● Problem requirements
Exact copies of all the lines below are needed, without the pictures.

● Data shown
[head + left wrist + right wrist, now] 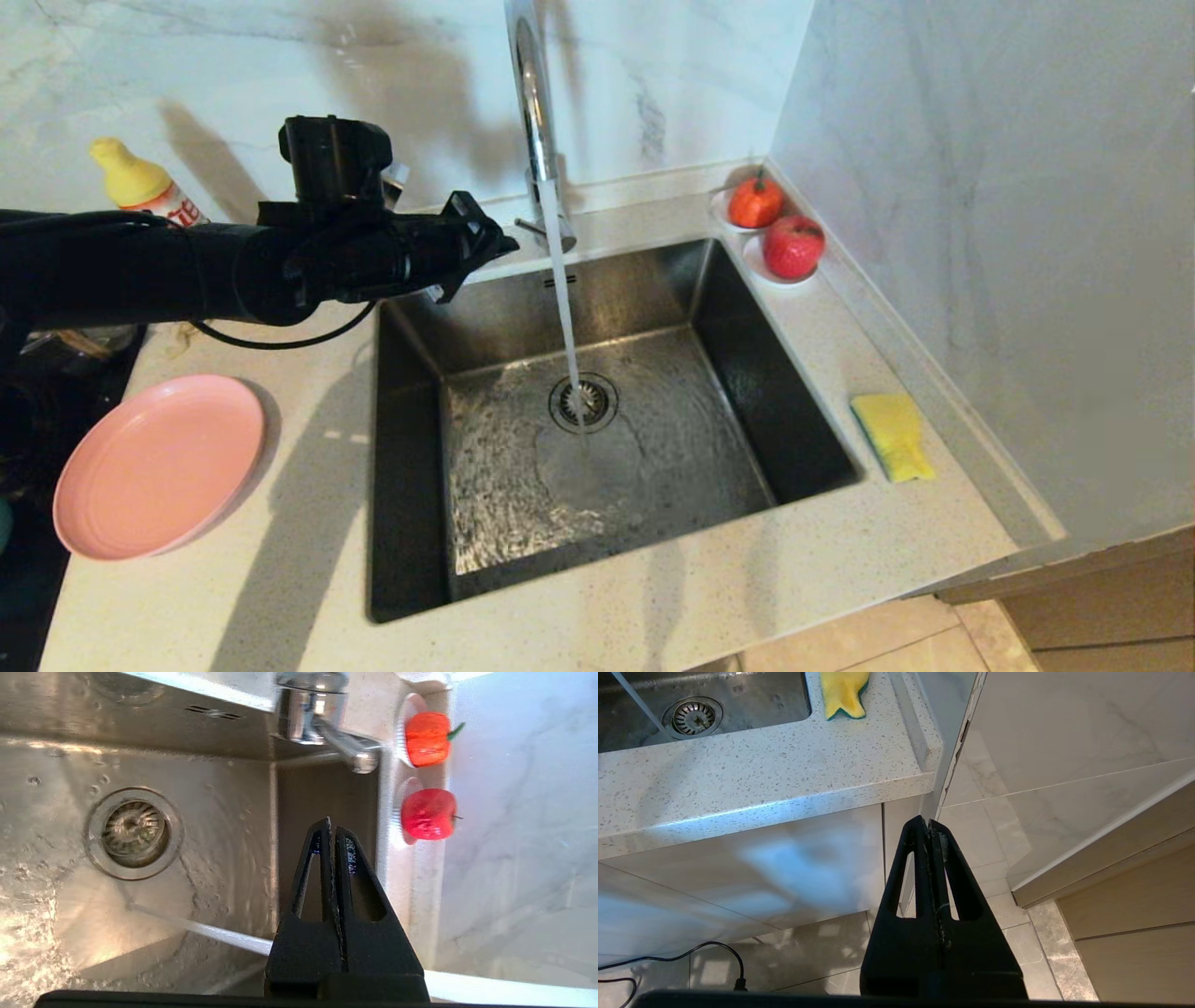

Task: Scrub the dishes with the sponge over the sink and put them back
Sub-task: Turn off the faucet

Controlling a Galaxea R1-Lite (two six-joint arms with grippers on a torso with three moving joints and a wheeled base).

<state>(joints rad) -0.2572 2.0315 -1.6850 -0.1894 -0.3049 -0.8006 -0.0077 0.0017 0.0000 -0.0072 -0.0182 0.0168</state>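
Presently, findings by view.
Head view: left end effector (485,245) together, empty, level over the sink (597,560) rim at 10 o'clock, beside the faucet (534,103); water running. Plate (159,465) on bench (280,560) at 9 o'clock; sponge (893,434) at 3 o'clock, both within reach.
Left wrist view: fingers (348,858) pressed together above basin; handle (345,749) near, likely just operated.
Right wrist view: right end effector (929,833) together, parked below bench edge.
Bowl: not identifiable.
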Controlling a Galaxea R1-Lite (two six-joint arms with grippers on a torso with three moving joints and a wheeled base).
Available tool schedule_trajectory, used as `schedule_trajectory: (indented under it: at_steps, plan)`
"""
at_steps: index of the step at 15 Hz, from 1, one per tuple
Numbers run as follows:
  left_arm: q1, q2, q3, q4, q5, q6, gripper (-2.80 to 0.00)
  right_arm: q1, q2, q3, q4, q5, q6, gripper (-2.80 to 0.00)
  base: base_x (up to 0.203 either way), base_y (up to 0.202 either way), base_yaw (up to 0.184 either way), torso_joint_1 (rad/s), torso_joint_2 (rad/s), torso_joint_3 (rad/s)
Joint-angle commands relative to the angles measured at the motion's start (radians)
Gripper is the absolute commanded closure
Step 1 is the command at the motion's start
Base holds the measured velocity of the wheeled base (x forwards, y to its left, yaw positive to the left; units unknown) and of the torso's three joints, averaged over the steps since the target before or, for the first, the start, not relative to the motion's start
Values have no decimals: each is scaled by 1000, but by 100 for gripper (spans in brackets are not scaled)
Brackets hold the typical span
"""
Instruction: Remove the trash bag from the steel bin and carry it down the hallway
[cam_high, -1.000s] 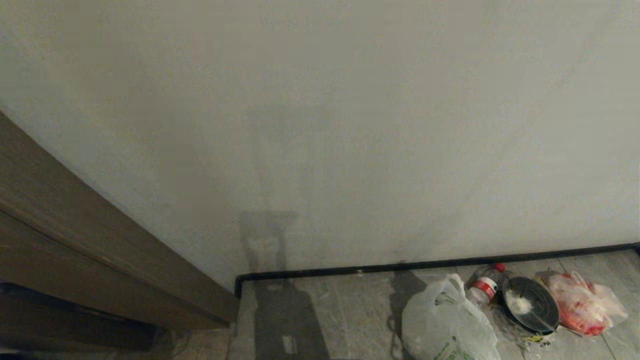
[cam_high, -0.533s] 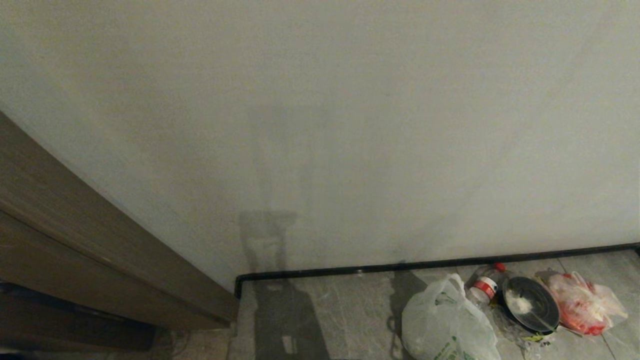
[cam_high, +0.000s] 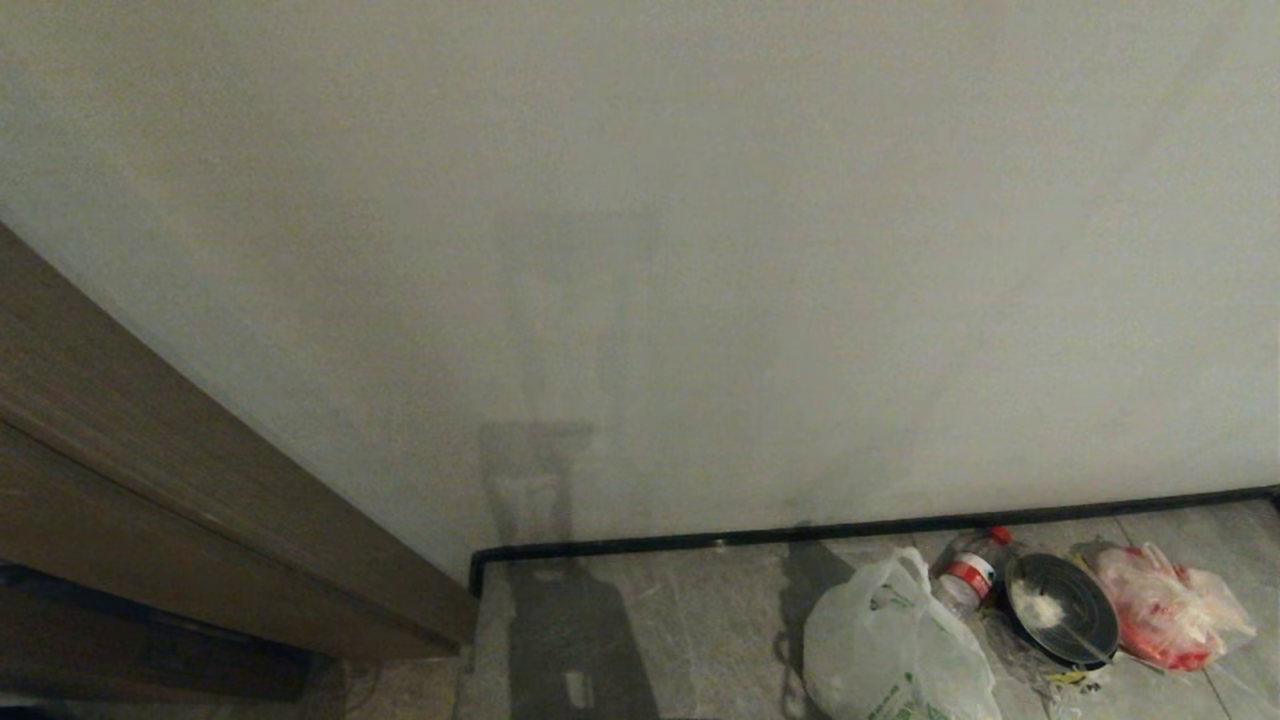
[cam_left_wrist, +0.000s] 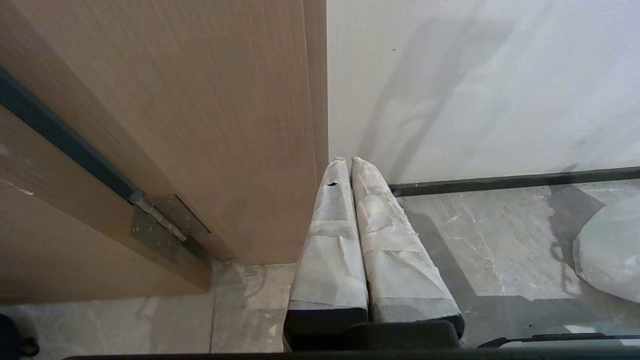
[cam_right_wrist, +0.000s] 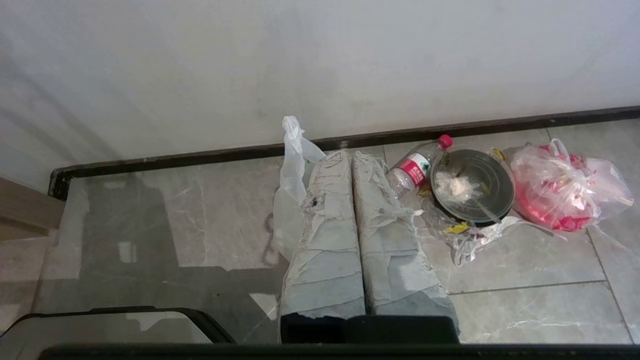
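Grey marble-look floor (cam_high: 680, 620) meets an off-white wall (cam_high: 700, 250) — I see the trash bag (cam_high: 890, 650) lying there, both grippers' fingers (cam_right_wrist: 320, 240) pressed together, empty.

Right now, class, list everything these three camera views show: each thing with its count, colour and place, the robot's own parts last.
trash bag: one, translucent white with green print, on the floor near the wall
bottle: one, clear with red cap and label, lying beside the bag
round container: one, black, between bottle and red bag
red bag: one, red and white, farthest right
baseboard: one, black, along the wall
door frame: one, brown, left
floor: grey tiles
left gripper: shut, empty, by the door frame
right gripper: shut, above the trash bag
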Motion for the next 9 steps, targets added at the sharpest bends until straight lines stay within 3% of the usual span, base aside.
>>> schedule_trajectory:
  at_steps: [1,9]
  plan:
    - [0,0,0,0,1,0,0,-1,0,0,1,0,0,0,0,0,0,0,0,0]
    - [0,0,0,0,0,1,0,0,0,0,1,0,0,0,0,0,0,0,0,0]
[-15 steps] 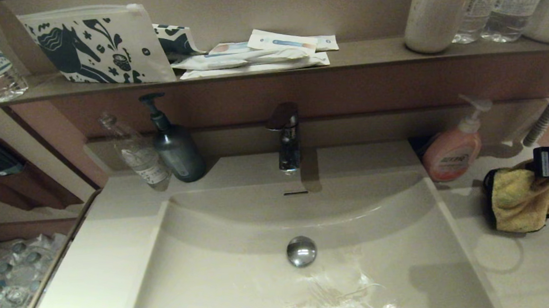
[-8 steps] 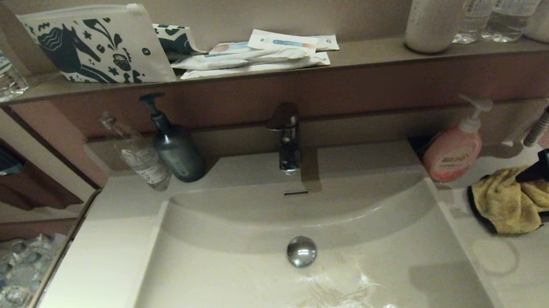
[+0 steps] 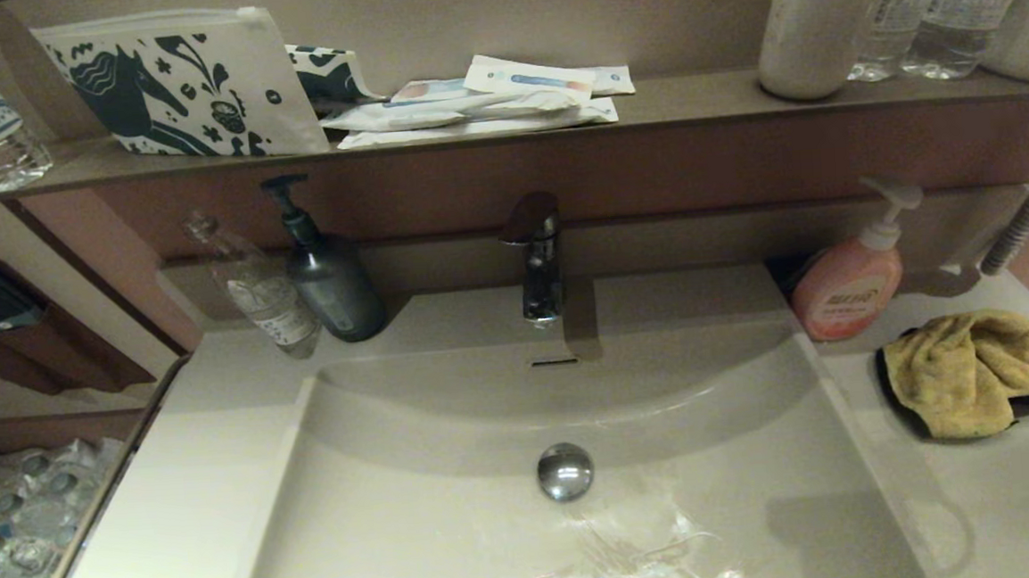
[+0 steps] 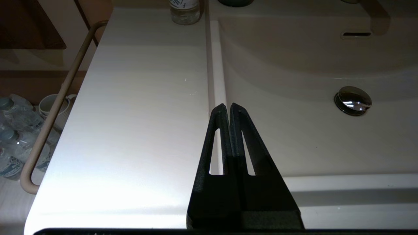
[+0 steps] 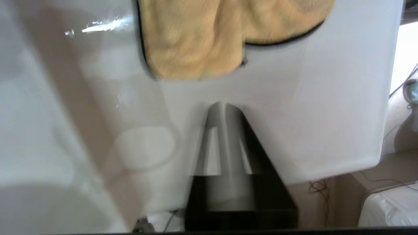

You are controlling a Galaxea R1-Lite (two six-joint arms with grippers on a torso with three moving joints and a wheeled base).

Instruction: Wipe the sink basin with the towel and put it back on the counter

● Your solution
[head + left wrist + right wrist, now] 

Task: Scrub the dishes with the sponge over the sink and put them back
Sub-task: Turn off the faucet

Controlling a Galaxea R1-Lite (two six-joint arms with grippers on a torso with three moving joints and a wheeled base).

<state>(joints rad) -0.2572 2.0315 -1.6850 -0.1894 -0.3049 -0.8006 -0.0077 0.0017 0.0000 -0.0072 -0.0182 0.0168</state>
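Presently, findings by view.
Head view: left end effector (485,245) together, empty, level over the sink (597,560) rim at 10 o'clock, beside the faucet (534,103); water running. Plate (159,465) on bench (280,560) at 9 o'clock; sponge (893,434) at 3 o'clock, both within reach.
Left wrist view: fingers (348,858) pressed together above basin; handle (345,749) near, likely just operated.
Right wrist view: right end effector (929,833) together, parked below bench edge.
Bowl: not identifiable.
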Controlling a Galaxea R1-Lite (two six-joint arms with grippers on a torso with three moving joints and a wheeled base).
Available tool schedule_trajectory, used as `schedule_trajectory: (indented under it: at_steps, plan)`
"""
at_steps: index of the step at 15 Hz, from 1, one per tuple
Numbers run as follows:
  left_arm: q1, q2, q3, q4, q5, q6, gripper (-2.80 to 0.00)
  right_arm: q1, q2, q3, q4, q5, q6, gripper (-2.80 to 0.00)
  base: base_x (up to 0.203 either way), base_y (up to 0.202 either way), base_yaw (up to 0.184 either way), torso_joint_1 (rad/s), torso_joint_2 (rad/s), torso_joint_3 (rad/s)
Joint-angle commands relative to the angles measured at the motion's start (radians)
Gripper is the absolute commanded closure
Step 1 is the command at the motion's start
Base holds the measured velocity of the wheeled base (x forwards, y to its left, yaw positive to the left; units unknown) and of the torso's three joints, averaged over the steps since the target before or, for the first, the start, not relative to the motion's start
Values have no decimals: each is scaled by 1000, but by 100 for gripper (spans in brackets are not scaled)
Brackets hold the typical span
"""
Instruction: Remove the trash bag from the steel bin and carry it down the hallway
[cam_high, -1.000s] 
[cam_high, -0.533s] 
[cam_high, +0.000s] 
[cam_left_wrist, +0.000s] 
[cam_right_wrist, +0.000s] 
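Grey marble-look floor (cam_high: 680, 620) meets an off-white wall (cam_high: 700, 250) — I see the trash bag (cam_high: 890, 650) lying there, both grippers' fingers (cam_right_wrist: 320, 240) pressed together, empty.

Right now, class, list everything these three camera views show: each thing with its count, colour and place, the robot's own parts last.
trash bag: one, translucent white with green print, on the floor near the wall
bottle: one, clear with red cap and label, lying beside the bag
round container: one, black, between bottle and red bag
red bag: one, red and white, farthest right
baseboard: one, black, along the wall
door frame: one, brown, left
floor: grey tiles
left gripper: shut, empty, by the door frame
right gripper: shut, above the trash bag
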Motion for the next 9 steps, targets added at the sharpest bends until straight lines stay within 3% of the usual span, base aside.
>>> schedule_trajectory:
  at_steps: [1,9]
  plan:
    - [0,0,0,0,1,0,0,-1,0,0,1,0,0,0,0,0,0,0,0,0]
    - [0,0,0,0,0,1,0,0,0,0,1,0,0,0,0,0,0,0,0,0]
[-15 steps] 
[-8 steps] 
[+0 steps] 
[+0 steps] 
[+0 steps] 

You are controlling a Galaxea R1-Lite (two six-joint arms with grippers on a torso with three moving joints and a wheeled base).

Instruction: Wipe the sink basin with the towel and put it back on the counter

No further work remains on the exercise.